- [PROBLEM] Every line with the word "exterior" in it should be extracted from the data that follows.

Stored items:

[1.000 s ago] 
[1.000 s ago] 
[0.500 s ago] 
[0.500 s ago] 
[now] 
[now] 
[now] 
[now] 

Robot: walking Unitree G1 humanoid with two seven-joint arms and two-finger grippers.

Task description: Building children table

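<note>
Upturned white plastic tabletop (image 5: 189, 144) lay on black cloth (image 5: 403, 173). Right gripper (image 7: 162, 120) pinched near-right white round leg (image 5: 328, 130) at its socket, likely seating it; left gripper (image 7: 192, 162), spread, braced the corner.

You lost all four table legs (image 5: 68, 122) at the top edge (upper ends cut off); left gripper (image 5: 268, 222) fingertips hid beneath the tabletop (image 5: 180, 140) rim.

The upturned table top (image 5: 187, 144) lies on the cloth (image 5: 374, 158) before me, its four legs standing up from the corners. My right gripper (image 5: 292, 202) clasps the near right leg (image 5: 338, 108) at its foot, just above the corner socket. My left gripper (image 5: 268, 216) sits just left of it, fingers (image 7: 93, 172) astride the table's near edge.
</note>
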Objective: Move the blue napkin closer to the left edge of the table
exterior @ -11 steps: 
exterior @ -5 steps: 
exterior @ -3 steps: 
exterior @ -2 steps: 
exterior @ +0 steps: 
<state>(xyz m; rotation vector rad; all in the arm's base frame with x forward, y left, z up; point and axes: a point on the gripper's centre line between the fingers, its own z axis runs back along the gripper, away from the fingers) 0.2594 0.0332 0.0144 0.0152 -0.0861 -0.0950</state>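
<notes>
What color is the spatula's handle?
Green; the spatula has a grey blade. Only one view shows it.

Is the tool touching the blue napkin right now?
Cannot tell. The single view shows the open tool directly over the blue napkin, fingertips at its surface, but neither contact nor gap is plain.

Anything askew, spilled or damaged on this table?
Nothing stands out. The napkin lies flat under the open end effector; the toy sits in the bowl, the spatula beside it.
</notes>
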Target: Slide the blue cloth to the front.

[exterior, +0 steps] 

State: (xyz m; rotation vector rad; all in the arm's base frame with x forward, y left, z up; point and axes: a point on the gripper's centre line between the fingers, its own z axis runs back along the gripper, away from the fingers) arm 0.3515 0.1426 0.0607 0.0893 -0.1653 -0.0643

- [THE COMPLETED TASK]
exterior @ -11 steps: 
exterior @ -5 steps: 
exterior @ -3 steps: 
exterior @ -2 steps: 
exterior @ +0 steps: 
[exterior, +0 steps] 

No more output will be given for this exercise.